If a VAT Return is submitted later than the deadline date, the
process used to be that HMRC would raise an
estimated assessment for tax which they believed to be due and inevitably this
was more than the actual Return would show.
Advice has been to get the Return
in as soon as possible and pay the tax accordingly. At the point of receipt,
HMRC would update the record to cancel the assessment. This process has now
changed.
In future, HMRC will only remove
the assessment after the correct Return has been received, verified and if
appropriate ant enquiries cleared. At that point the correct return will be
included in the VAT Account.
This can be a much lengthier
process because as we know, HMRC enquiries can take weeks or months for them to
deal with and in the meantime HMRC could now send Collectors to your door
looking for payment of the assessment.
Telling HMRC that the Return has
been submitted may not be sufficient if there are ongoing enquiries.

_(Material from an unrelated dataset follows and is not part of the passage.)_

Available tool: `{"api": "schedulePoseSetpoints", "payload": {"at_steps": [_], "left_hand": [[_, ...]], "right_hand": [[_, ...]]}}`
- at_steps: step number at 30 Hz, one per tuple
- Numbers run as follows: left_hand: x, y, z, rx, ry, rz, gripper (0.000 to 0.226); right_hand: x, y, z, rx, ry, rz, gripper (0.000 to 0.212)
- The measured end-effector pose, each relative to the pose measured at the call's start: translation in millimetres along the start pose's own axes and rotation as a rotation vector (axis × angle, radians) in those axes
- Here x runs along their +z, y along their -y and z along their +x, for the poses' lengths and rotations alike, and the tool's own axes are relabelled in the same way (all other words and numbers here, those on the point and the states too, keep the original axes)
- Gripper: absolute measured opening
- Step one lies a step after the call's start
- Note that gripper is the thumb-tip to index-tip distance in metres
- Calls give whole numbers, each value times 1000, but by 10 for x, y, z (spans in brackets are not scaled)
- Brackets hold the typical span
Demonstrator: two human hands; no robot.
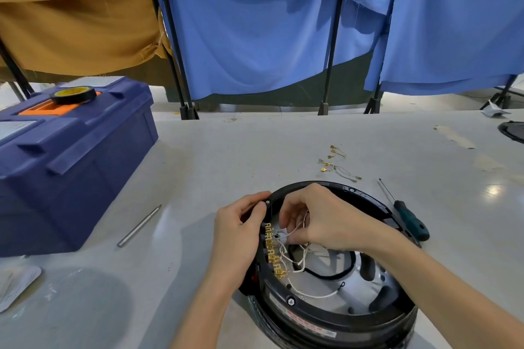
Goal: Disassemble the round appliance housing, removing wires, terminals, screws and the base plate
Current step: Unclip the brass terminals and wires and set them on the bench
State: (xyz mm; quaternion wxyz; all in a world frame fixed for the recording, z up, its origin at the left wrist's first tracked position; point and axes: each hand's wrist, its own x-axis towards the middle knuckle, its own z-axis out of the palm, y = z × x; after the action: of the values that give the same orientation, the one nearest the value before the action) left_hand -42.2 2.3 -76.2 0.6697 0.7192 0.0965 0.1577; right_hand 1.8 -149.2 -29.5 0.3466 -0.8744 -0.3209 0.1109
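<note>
A round black appliance housing lies open side up on the table, near the front. Inside it a row of brass terminals runs along the left wall, with white wires and a black cable over a silver base plate. My left hand grips the housing's left rim. My right hand reaches into the housing and pinches a white wire near the terminals. Loose wires with brass terminals lie on the table beyond the housing.
A green-handled screwdriver lies right of the housing. A thin metal rod lies to the left. A dark blue toolbox with a roll of black tape stands at the left. Blue and ochre cloths hang behind.
</note>
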Motion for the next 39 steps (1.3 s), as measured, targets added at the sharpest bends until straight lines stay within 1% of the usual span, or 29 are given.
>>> {"api": "schedulePoseSetpoints", "payload": {"at_steps": [7, 9, 10, 12, 15, 17, 19, 22, 24, 27, 29, 33, 36, 39], "left_hand": [[-7, 4, 2, 0, 6, 2, 25], [-5, 7, 6, -2, 5, -3, 25], [-3, 9, 8, -3, 4, -5, 25], [0, 12, 10, 1, 3, -4, 24], [-1, 10, 7, 9, 1, 1, 24], [-3, 8, 1, 9, 2, 1, 25], [-5, 6, -1, 6, -1, -5, 25], [-3, 1, 0, 4, 2, -11, 22], [-3, -5, -3, 12, 9, -11, 20], [-8, 4, -2, 29, 24, 11, 26], [-12, 14, 4, 34, 27, 18, 30], [-15, 20, 9, 30, 31, 1, 30], [-18, 26, 6, 26, 32, -4, 29], [-11, 24, 4, 21, 27, -6, 29]], "right_hand": [[55, 4, -4, -52, -94, -78, 30], [56, 8, -6, -39, -119, -100, 30], [52, 10, -7, -37, -112, -94, 30], [32, 10, -15, -48, -43, -34, 32], [-7, 4, -31, -34, 83, 75, 19], [-6, -7, -15, -22, 78, 60, 9], [11, 1, 13, 0, 62, 26, 6], [9, 41, 43, 20, 104, 13, 2], [0, 58, 53, 24, 125, -2, 3], [20, 67, 62, 26, 120, -20, 5], [40, 66, 78, 34, 104, -8, 2], [56, 43, 100, 60, 84, 31, 7], [51, -9, 81, 65, 14, 127, 7], [30, -6, 82, 74, -7, 131, 5]]}}
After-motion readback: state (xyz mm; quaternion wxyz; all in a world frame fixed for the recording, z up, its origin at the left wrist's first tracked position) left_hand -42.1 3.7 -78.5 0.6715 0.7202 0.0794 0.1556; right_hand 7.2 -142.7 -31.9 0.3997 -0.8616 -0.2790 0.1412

Finally, if a taxpayer believes that
an assessment is lower than the return & chooses to pay that lower figure
then they may encounter a different problem. Within the VAT Regulations there
is a provision which states that if a taxpayer knows that an assessment made is
lower than the actual VAT due, they have 30 days to inform HMRC. Failure to do
so can lead to a penalty of up to 30% of the actual tax due as per the Return.